* **ASSIGNED TASK**:
In the listing below, write out exactly each line from the first through the one containing "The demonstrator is".

□ □ □ □ □ □ □

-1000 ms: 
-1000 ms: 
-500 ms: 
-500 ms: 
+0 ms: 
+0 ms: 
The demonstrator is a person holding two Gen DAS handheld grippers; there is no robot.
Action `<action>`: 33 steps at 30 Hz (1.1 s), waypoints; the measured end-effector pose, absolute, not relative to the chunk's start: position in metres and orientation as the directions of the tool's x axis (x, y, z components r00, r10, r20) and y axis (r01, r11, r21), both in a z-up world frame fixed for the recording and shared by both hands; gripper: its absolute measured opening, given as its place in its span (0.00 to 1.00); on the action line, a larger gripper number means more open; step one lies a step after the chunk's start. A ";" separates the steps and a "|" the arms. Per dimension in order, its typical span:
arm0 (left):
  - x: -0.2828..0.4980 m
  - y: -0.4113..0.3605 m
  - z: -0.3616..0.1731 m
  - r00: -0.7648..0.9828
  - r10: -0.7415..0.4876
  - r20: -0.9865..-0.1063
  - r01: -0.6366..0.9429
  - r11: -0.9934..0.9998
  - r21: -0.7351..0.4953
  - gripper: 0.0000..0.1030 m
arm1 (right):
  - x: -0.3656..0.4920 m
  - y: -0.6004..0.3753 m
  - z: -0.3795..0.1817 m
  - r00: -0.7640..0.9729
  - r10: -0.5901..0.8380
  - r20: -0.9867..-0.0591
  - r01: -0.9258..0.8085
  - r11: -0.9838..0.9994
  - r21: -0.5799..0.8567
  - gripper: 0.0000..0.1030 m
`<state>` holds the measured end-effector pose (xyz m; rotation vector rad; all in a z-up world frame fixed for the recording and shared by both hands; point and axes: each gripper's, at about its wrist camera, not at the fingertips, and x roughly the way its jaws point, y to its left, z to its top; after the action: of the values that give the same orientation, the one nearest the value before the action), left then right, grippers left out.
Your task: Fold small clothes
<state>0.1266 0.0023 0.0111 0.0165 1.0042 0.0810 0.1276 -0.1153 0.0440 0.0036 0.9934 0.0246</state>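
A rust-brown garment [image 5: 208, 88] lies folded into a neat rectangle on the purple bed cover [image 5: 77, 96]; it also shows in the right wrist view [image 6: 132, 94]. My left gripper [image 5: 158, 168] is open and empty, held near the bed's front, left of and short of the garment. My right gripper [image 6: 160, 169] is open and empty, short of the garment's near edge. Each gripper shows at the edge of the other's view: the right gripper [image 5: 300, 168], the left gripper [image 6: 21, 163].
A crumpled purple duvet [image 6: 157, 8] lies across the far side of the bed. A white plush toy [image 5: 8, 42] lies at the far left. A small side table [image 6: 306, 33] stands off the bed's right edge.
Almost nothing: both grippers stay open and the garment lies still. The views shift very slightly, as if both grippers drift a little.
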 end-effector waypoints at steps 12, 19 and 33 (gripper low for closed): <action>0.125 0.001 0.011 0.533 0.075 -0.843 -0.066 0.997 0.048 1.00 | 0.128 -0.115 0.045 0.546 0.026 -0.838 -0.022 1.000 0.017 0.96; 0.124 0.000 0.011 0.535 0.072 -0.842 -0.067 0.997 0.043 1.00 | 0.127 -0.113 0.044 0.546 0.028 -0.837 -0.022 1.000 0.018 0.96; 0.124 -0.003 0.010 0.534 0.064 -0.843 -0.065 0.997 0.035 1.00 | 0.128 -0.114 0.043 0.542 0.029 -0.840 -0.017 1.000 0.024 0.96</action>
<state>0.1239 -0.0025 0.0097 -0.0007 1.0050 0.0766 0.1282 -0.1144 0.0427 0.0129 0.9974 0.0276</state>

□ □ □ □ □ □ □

* **PROBLEM SOLUTION**:
-1000 ms: 
-1000 ms: 
-500 ms: 
-500 ms: 
+0 ms: 
+0 ms: 
The demonstrator is a person holding two Gen DAS handheld grippers; there is no robot.

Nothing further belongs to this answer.